Today there is a map of Pennsylvania on the bedroom wall. I think about inking over New Jersey with a permanent marker, but that seems harsh.
Today the moose sit on their log bench, where they always sit-- whispering and laughing together, doing their damndest to remind me of when I was camping in Vermont. I looked up at the stars they were flying and I was loved.
Today the squat grey lamp sits on the quilt stand, ceramic, hugged by the tan shade, looking altogether like something a person who owns quilt stands and handmade lamps would use to light their bedroom.
Today I am lying knees bent under me one leg in and out of the covers. I turned it off because I could not do it any more. I could not do it any more.

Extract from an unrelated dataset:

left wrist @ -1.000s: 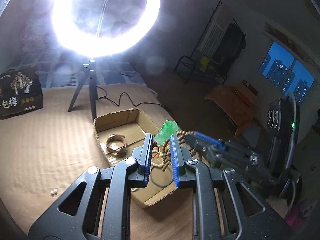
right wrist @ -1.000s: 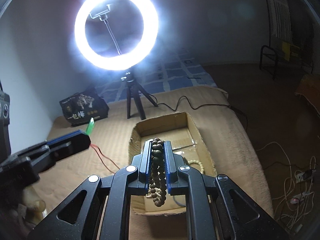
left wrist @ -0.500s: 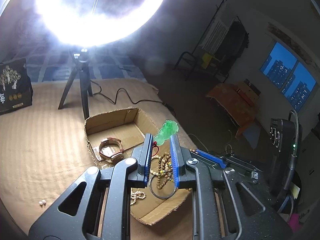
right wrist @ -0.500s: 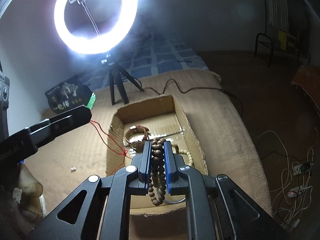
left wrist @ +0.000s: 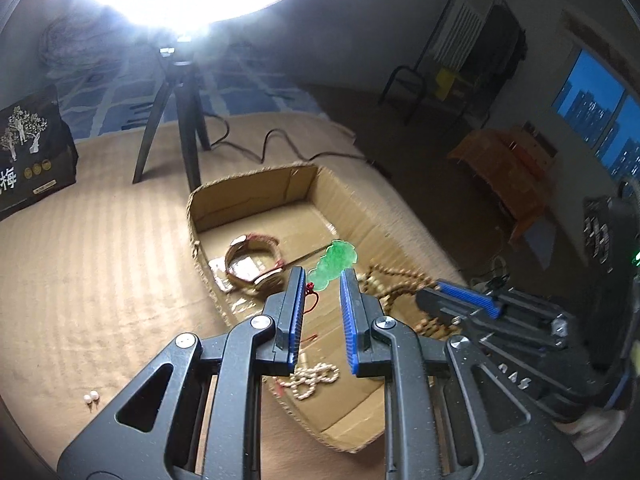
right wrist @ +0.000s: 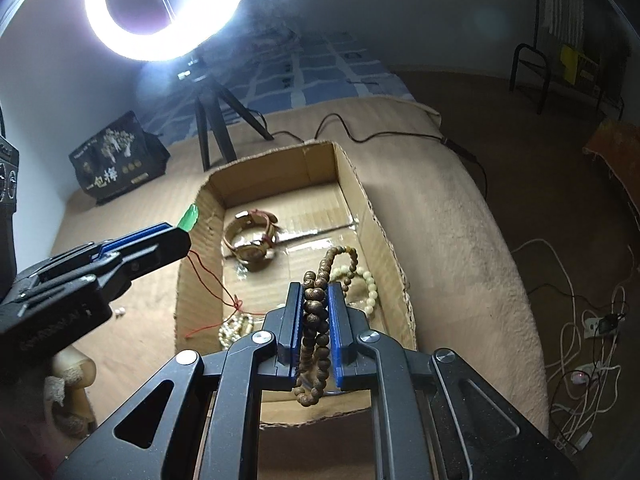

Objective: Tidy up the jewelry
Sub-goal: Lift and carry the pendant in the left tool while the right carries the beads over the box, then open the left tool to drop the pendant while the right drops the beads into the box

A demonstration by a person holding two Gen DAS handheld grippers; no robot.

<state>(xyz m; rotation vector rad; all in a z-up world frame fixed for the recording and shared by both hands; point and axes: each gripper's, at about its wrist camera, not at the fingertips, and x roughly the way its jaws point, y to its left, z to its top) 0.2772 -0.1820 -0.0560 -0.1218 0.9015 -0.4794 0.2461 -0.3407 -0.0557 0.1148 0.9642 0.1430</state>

Today, as every day, the cat needs love. He cannot understand why the bedroom door is sometimes closed. When I open the door he wails his way in, indignant, and sniffs me all over before curling up in the blankets. The nerve of me, to think it reasonable for him to spend a few minutes anywhere else.
Today the hand-stitched curtains hang grey at the tips. This is what two years without dusting has wrought. The previous tenant made them and she left them for me. Who am I to tell her she didn't spend enough time cleaning windowsills?
Today I walked circles in this city that is new to me, yet so old, mine as much as it is George Washington's, or the man smoking outside of the bank.
Today, and henceforth, I am learning to accept the holes in the baseboards. Perhaps not everything needs to be patched.